真空當中如果電壓夠高的話也會有陰極射線，也就有電流，相當於擊穿了。

如果電壓不夠的話其實這個事也很簡單，斷開的地方形成電容，於是變成一個LC振蕩迴路，因為這個電容非常小，所以振蕩頻率很高，最終能量會變成電磁波輻射出去。

其實你想要知道的，就是能量去哪了。

斷開前你可以認為是一個充能過程，固定的電流在電感中產生一個磁場，能量就存在這。「瞬間」斷開後，其實就變成了一個線圈+線圈兩端電容的LC resonator。

你說的電弧只是一種特殊的情況，感應電勢高到把空氣電容擊穿了。因為這在一個斷開的動態過程中是在所難免的，開關的兩個觸點在斷開的一瞬間距離足夠近，不管是什麼介電常數的介質，都有那麼一段時間，觸點距離近到會擊穿這個電容。很大一部分能量被擊穿電流消耗掉，剩下的是線圈內阻和電磁輻射。

真空中情況比較複雜，因為沒有介電質共電場電離，所以電場的能量完全作用於觸點材料，專業點叫靶材，這時候就要看電勢有多高，低於靶材的晶格勢能，斷開就是斷開了，LC震蕩，能量完全被線圈的內阻發熱和電磁輻射消耗掉。如果感應電勢高於靶材的勢能，會把靶材的電子拉出來，也就是陰極發射，變成電子槍，跟老式CRT顯示器裡面那個真空電子槍一回事。能量還是以電流的形式在線圈內阻上消耗掉一部分，剩下的電磁輻射。

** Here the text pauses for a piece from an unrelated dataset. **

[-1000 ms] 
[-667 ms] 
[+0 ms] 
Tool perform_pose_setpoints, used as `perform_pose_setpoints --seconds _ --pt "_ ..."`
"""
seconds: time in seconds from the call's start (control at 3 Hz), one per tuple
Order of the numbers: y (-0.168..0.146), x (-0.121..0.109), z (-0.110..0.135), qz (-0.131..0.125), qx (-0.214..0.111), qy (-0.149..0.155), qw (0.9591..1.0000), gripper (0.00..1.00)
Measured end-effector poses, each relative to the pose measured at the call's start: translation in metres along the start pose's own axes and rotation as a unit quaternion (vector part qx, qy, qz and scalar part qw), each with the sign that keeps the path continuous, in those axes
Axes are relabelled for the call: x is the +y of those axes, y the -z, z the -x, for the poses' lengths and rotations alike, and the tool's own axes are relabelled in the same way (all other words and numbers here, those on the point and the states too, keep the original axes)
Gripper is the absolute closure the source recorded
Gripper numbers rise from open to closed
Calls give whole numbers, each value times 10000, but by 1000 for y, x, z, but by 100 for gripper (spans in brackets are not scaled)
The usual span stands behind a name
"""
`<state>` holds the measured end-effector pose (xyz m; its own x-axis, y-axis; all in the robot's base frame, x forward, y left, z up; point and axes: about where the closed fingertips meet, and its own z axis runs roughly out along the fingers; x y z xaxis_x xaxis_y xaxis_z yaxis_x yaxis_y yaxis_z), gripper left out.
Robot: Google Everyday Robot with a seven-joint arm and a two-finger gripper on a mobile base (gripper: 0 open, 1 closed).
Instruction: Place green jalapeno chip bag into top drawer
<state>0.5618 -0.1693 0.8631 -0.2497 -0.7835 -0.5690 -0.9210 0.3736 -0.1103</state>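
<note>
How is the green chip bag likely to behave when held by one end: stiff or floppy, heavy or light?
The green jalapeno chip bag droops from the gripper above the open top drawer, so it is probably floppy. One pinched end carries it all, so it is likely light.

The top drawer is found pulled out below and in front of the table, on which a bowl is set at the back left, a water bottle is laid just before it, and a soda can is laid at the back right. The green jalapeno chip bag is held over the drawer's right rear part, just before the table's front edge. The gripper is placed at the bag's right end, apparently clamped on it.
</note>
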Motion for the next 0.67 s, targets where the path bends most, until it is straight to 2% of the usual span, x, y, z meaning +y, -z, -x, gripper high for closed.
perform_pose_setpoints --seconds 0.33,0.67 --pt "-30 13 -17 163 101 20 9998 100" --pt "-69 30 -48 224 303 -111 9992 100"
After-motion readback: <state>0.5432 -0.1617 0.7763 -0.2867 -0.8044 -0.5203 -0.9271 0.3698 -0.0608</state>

這裡面比較詭異的其實就是電容，其實任意兩個金屬端子擺在那，你說他是電容他就是電容。線圈兩端，或者說你的開關兩端也一樣。搞清楚這個就明白了。

要知道，中壓配電中(一般是路邊電線杆最頂上的三根線)，使用最普遍的一種開關，叫做真空斷路器。真空斷路器的連接觸頭即完全密封在高度真空的瓷殼內。其真空度比燈泡高几個數量級。

當真空斷路器斷開大型電動機上時，就是題主說的這種情況。大型電機結構上都是線圈，相當於很大的電感。此時，有兩個現象:
一，斷開時並不是沒有電弧，還可能很大。但是比空氣好的是，電弧完全來自觸頭材料的電子發射和正離子激發，沒有空氣電離，使得電弧容易斷開。一般交流電的話，電流過零點就會斷開。這就是使用真空斷路器技術的主要原因。當然為了促進斷弧，觸頭等也有形狀磁路等設計，不然過零點之後還可能電弧復燃，造成斷開失敗。
在斷開過程中，電弧產生的電子發射和高溫會造成觸頭損耗，使表面燒蝕，材料微粒飛散沉積到外殼內壁上，使得壽命減少。
第二個現象是，斷開電動機時，一般不可能嚴格電流過零點，都是在幾安培甚至幾十安培就會因能量太小而電弧熄滅，完全開斷。此時因為電動機電感的存在，在電路中會產生很高的電磁脈衝，表現就是一個瞬間高電壓脈衝，對於外面正常工作額定一萬伏特的高壓線路，這個過電壓可能高達10萬伏特以上，可以直接破壞電動機絕緣。所以，電力系統中一般會配置過電壓吸收器來抑制電感斷開瞬間的電壓尖峰。
希望對題主有幫助。

這個問題快半年了，可能是我不會用搜索引擎，剛開始都沒查到什麼答案或討論。剛剛找到一篇國外的討論。複製過來。直接複製的網頁，懶得排版了。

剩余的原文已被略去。